Jeff Hornacek Firing Means It's Time to Blow Up the Phoenix Suns

Use your ← → (arrow) keys to browse more stories
Jeff Hornacek Firing Means It's Time to Blow Up the Phoenix Suns
Mark J. Terrill/Associated Press

Jeff Hornacek's dismissal from the Phoenix Suns should be the first of many, many dominoes to fall within one of the NBA's most tumultuous organizations. Adrian Wojnarowski of the Vertical first brought word that the Suns relieved Hornacek of his head coaching duties—a move that seemed inevitable for weeks.

The beginning of the end dates back to 2013-14. 

Phoenix used mismatch-inciting, guard-loaded lineups to field a top-eight offense, tally 48 victories and finish a mere one game outside the Western Conference's playoff bubble. The Suns then doubled down on that model, re-signing Eric Bledsoe and acquiring Isaiah Thomas to play beside Goran Dragic before flipping those two for Brandon Knight of the Milwaukee Bucks midway through 2014-15.

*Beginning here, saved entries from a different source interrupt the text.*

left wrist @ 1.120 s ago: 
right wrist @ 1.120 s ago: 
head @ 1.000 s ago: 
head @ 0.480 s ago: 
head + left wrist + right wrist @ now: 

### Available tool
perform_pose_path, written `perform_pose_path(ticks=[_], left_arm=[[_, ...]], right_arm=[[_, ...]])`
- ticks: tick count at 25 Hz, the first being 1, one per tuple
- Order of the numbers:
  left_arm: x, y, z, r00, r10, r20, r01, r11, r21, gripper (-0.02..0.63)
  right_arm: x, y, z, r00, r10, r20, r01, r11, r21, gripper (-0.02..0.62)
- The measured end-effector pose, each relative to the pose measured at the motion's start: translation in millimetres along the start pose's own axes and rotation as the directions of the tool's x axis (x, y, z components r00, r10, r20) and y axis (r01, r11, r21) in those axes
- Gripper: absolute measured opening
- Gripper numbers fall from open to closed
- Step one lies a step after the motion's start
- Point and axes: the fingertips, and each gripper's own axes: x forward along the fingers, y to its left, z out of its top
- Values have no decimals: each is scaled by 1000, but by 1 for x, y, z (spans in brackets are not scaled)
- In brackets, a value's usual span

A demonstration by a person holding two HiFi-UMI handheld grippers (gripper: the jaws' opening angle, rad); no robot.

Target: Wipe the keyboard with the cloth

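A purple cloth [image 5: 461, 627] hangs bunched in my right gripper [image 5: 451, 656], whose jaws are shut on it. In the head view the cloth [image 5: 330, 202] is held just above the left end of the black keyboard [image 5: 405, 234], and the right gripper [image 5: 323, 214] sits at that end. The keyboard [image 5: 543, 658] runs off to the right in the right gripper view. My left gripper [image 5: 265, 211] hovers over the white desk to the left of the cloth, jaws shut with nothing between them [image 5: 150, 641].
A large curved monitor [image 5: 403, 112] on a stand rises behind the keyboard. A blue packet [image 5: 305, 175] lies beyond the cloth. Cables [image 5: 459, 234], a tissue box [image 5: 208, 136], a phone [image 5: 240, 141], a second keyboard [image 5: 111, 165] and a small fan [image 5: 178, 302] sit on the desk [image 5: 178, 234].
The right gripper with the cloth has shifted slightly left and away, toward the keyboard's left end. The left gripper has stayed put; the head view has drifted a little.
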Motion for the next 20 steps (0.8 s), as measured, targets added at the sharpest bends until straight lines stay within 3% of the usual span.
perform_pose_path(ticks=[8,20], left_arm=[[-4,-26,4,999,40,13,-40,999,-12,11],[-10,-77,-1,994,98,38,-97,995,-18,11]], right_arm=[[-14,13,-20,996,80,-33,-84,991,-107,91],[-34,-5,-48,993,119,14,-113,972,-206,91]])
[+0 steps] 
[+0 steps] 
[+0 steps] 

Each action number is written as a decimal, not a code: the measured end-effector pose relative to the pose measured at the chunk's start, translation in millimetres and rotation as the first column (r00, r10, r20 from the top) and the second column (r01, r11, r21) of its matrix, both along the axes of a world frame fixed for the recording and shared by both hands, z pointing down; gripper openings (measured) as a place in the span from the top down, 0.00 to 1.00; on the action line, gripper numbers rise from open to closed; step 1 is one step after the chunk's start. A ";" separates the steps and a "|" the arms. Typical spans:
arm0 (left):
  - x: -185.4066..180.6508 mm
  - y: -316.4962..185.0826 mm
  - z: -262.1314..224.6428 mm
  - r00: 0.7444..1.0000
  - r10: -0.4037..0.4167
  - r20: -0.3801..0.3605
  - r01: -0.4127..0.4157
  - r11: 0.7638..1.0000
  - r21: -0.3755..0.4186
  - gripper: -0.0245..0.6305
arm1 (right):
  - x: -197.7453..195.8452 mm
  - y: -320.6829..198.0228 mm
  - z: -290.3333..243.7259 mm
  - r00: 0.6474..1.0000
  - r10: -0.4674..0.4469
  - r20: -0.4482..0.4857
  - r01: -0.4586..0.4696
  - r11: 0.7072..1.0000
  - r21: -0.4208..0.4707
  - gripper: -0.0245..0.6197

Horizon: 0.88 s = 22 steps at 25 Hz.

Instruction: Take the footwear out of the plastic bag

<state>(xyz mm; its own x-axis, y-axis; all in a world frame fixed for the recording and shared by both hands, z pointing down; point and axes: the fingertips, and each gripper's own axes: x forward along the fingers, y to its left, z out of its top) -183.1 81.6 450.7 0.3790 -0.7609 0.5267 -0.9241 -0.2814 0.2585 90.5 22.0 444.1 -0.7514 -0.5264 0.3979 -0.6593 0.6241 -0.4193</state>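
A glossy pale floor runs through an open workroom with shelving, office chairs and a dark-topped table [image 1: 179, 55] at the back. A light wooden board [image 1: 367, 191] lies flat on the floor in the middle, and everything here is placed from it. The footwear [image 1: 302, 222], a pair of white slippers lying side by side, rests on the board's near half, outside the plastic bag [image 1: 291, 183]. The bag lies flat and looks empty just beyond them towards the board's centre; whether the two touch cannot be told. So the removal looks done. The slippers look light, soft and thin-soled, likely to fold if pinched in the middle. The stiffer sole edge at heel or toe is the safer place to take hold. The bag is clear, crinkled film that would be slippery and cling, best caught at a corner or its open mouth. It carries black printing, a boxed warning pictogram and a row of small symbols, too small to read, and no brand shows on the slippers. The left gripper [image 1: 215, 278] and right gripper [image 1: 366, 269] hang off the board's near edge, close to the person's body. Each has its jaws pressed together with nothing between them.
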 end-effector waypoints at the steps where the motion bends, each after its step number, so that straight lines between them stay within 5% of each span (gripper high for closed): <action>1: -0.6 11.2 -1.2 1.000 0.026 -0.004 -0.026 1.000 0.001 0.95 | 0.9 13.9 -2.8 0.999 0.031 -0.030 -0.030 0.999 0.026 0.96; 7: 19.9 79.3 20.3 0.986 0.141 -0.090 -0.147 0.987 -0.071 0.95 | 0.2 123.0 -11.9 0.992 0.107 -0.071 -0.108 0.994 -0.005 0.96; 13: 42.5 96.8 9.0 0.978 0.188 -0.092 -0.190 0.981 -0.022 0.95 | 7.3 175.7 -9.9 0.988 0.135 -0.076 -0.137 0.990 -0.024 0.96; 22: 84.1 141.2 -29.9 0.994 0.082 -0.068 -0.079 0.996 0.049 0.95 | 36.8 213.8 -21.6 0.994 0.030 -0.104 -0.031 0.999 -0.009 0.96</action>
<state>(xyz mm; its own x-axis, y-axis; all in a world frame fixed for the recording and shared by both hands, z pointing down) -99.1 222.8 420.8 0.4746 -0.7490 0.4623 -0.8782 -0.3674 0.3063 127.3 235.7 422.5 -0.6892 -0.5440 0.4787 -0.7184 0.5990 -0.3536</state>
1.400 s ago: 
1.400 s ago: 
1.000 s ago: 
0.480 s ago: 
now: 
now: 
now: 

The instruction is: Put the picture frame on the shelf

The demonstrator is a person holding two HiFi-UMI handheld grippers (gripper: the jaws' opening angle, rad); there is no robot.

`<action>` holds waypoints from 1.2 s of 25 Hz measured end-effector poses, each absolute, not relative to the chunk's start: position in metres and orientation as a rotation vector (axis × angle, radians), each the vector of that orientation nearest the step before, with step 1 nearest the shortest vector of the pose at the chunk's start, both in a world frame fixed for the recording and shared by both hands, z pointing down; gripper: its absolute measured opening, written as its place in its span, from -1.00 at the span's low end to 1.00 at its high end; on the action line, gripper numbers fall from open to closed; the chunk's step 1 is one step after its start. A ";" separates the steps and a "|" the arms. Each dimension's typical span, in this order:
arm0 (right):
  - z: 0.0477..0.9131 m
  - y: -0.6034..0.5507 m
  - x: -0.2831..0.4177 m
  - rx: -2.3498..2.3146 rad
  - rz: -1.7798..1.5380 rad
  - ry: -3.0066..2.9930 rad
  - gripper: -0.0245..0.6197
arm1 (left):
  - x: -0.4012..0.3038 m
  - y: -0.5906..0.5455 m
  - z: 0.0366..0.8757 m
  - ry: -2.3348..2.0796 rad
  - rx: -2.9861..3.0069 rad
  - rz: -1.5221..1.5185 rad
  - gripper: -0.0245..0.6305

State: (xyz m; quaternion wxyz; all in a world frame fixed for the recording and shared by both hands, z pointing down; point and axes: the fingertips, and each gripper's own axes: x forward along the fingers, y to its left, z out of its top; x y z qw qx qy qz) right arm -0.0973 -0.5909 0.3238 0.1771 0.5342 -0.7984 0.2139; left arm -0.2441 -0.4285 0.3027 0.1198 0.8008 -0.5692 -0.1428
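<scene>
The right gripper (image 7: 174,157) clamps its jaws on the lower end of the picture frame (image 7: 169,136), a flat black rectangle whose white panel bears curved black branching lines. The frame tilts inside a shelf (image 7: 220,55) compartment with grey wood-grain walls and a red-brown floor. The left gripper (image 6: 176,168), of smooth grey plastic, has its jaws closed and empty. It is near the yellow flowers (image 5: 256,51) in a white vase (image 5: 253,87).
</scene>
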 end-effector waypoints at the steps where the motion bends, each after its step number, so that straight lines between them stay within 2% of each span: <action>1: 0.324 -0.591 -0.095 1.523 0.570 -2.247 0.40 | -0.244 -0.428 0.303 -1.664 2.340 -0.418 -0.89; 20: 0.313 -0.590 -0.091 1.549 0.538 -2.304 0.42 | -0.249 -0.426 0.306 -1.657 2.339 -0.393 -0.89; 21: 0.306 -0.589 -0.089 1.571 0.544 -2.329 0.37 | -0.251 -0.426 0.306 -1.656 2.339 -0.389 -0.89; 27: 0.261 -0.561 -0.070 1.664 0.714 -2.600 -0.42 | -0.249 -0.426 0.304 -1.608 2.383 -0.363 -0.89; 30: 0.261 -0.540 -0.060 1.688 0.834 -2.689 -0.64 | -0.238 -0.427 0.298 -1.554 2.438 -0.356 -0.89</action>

Still hellbent on contending for a postseason berth, the Suns handed Knight a five-year deal over this offseason, signed an aging Tyson Chandler in a failed attempt to entice free-agent LaMarcus Aldridge, according to Wojnarowski, and rattled cages by sending Marcus Morris, the brother of Markieff Morris, to the Detroit Pistons in a blatant salary dump.

Markieff Morris publicly demanded a trade. Phoenix has yet to accommodate that request, and he is having the worst season of his career.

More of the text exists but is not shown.